Beyond the gorgeous colors, animation, and music, Coco is going to be breaking ground for Pixar for another important reason: it's its first-ever film featuring an all-Latino cast.
Coco — set for release on November 22 this year — follows 12-year-old Miguel (Anthony Gonzalez), who dreams of becoming a performer despite his family's generations-long ban on music. Miguel visits the resting place of his idol, Ernesto de la Cruz (Benjamin Bratt), and finds himself in the Land of the Dead after strumming the singer's famous guitar. Among the spirits, Miguel meets his ancestors and discovers more about his family's mystery.
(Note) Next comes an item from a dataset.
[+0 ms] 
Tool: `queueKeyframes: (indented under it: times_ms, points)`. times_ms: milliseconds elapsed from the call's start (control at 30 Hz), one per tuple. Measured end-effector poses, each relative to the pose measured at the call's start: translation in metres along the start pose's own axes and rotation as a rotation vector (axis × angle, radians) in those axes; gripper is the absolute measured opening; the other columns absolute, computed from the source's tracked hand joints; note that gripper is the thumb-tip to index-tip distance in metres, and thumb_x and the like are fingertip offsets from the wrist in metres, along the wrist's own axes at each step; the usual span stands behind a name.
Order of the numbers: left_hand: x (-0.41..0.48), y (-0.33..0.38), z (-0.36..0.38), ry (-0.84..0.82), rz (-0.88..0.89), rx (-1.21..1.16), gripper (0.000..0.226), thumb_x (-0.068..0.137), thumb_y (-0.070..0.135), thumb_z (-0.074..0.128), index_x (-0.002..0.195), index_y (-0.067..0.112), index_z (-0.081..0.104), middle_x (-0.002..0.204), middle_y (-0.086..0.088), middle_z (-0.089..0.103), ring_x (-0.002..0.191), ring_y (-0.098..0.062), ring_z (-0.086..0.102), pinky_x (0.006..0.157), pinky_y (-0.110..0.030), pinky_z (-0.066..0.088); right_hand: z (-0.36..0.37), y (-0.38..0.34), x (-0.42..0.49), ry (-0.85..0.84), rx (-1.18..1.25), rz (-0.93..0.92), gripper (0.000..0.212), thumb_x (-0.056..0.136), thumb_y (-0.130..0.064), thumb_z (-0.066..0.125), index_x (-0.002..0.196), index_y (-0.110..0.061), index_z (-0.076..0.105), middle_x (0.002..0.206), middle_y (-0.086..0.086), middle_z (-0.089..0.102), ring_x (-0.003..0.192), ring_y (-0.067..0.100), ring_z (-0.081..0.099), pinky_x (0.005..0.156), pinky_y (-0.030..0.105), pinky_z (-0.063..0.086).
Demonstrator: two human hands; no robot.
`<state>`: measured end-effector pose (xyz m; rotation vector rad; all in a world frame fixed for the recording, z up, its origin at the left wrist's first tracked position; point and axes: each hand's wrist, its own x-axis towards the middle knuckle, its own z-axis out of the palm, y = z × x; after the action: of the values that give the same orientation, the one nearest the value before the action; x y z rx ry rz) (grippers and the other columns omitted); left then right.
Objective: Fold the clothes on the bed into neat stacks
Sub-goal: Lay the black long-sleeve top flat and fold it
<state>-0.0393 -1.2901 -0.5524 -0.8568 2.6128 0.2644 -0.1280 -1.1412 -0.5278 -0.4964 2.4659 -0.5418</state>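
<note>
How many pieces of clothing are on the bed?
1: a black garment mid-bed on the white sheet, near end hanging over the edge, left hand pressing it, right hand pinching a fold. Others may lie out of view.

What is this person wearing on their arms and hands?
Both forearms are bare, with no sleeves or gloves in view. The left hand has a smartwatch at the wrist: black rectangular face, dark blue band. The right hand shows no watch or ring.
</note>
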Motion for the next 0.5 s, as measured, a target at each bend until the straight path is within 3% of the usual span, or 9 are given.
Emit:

Also starring in the film are Gael García Bernal as Hector, a trickster skeleton in the Land of the Dead, and Renee Victor as Abuelita, Miguel's grandmother. As for Coco's creative team, Lee Unkrich — who has been in the director's chair for Toy Story 2, Monster's, Inc., Finding Nemo, and Toy Story 3 — and Adrian Molina — who also wrote the film — will be co-directing.
Check out the full trailer here:
Not only is this welcome new territory for Pixar, but it's also a positive thing considering the current state of the film industry. A number of high-profile movies these days catching a lot of slack — and rightfully so — for whitewashing roles that should call for an actor or actress of a specific heritage to portray characters onscreen. Considering the fact that Coco centers on the tradition of Día de Muertos, it's only right that the cast features those of Latin descent.
"The day John Lasseter [Disney's chief creative officer] gave the thumbs up for this movie, I immediately felt this huge weight drop onto my shoulders because I knew that we were doing something different than we had ever made at the studio," Unkrich told Entertainment Weekly. "And that for the first time, we were going to have this enormous responsibility to do right by this culture and not lapse into stereotype or cliché."
Día de Muertos (aka Day of the Dead) is a multi-day Mexican holiday that sees families and friends gathering together to pray for and honor friends and family members who have died in an effort to assist them in the spiritual world. While it used to be celebrated during the summertime, it now begins on October 31 and ending on November 2.
We can't wait for this movie and to experience a culture (hopefully) the way it deserves to be depicted.